DDR3-1974 / 10-10-10-30 / 1.5v

CPU-Z - Overclocked / Stock Voltage CPU-Z - Overclocked / Stock Voltage

The next test was to see just how far we could overclock the modules without making any adjustments to the voltage. Already impressed by the kit's ability to run at DDR3-1866 with only 1.5v, we certainly weren't expecting to see much in the way of overclocking at such a low voltage level. Boy were we wrong...

After disabling EPP2.0, which had us locked at DDR3-1866, and dropping the CPU multiplier to 8x so that we could push the FSB higher without putting too much strain on our CPU, the maximum memory speed we managed to reach with 100% stability was DDR3-1974. Interestingly, the modules also booted and were 'desktop stable' all the way up to DDR3-2000, but no amount of voltage could stabilise this enough for a 3DMark run.
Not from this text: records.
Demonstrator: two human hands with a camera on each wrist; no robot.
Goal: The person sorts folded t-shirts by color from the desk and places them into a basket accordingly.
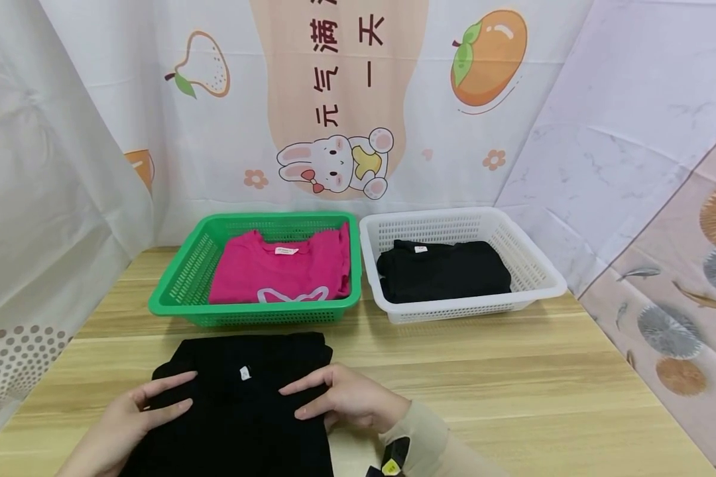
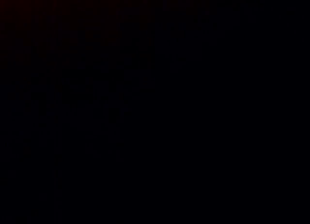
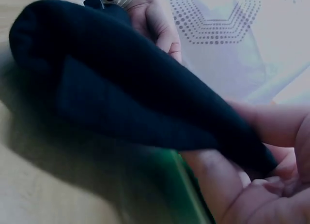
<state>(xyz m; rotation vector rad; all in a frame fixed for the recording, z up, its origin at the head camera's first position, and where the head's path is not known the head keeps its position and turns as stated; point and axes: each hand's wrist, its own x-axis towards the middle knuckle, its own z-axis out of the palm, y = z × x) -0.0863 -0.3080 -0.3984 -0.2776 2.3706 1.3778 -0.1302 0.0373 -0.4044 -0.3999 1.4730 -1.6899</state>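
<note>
A folded black shirt with a small white neck label lies at the front left of the table in the head view. My left hand grips its left side, thumb and index finger on top and the other fingers hidden. On the opposite side, my right hand holds the edge, with two digits over the cloth and the rest curled below. The right wrist view shows the black shirt side-on as a thick folded roll, raised at the near edge, pinched by the right hand. The left wrist view is almost wholly dark.
Behind the shirt stands a green basket holding a folded pink shirt. To its right, a white basket contains another folded black garment. A printed curtain hangs behind the wooden table.
</note>
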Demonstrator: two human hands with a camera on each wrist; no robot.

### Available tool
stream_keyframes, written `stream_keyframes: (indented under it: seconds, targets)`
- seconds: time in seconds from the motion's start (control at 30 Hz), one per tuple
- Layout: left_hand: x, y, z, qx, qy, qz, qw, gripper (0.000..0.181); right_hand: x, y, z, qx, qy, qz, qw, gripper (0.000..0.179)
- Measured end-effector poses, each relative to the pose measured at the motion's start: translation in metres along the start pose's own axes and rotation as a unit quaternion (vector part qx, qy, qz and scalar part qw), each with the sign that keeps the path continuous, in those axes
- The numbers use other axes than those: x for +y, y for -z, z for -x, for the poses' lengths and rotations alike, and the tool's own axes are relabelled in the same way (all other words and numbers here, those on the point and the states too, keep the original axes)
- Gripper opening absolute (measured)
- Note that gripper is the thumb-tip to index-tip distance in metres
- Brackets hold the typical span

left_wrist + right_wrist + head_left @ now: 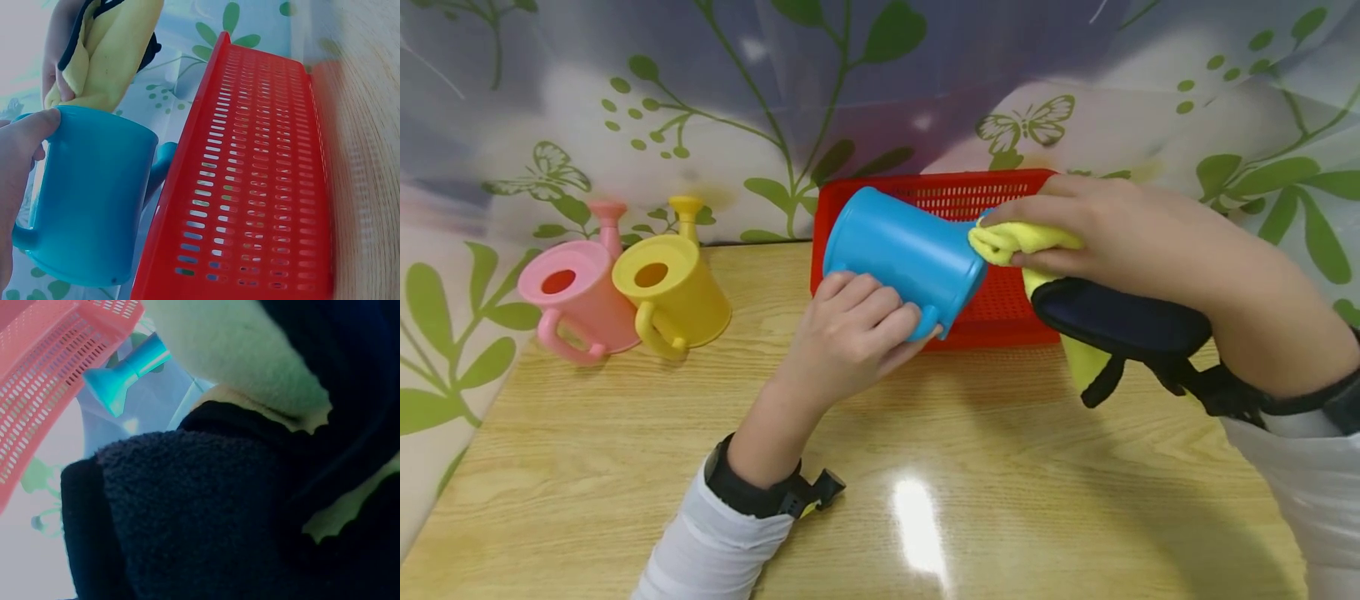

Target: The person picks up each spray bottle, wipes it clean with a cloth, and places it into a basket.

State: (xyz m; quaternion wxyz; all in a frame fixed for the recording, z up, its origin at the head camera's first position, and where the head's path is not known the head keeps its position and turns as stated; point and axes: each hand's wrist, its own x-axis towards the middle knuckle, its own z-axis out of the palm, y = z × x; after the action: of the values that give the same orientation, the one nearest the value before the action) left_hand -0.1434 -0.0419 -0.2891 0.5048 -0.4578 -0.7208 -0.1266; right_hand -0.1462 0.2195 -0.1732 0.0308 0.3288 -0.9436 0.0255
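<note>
My left hand (853,337) grips a blue watering can (898,250) near its handle, holding it tipped on its side over a red basket (1011,337). The can's flared spout (119,381) shows in the right wrist view. My right hand (1112,233) holds a yellow cloth (1026,240) with a dark side, bunched at the can's right-hand end. Part of the cloth hangs below the right hand. In the left wrist view, the cloth (112,56) overlaps the can's edge, and the left thumb lies on the can's side.
A pink watering can (613,312) and a yellow watering can (700,296) stand side by side at the back left of the wooden table (662,442). Behind the table hangs a leaf-patterned sheet (700,75). The slotted basket stands close against it.
</note>
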Motion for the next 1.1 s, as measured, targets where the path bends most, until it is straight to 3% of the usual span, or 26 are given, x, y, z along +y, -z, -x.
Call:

However, a little extra voltage did help to get this result...
DDR3-1994 / 10-10-10-30 / 1.56v

So close! Only 6mhz shy of DDR3-2000 at 1.56v. Unfortunately, the Xtune kit didn't scale any better with the voltage set beyond this, which is a shame because it could have easily had Micron's famous D9-based modules on their hands and knees begging for mercy. But with all said and done, going from 1866MHz to 1994MHz with only 0.6v is a damn good result.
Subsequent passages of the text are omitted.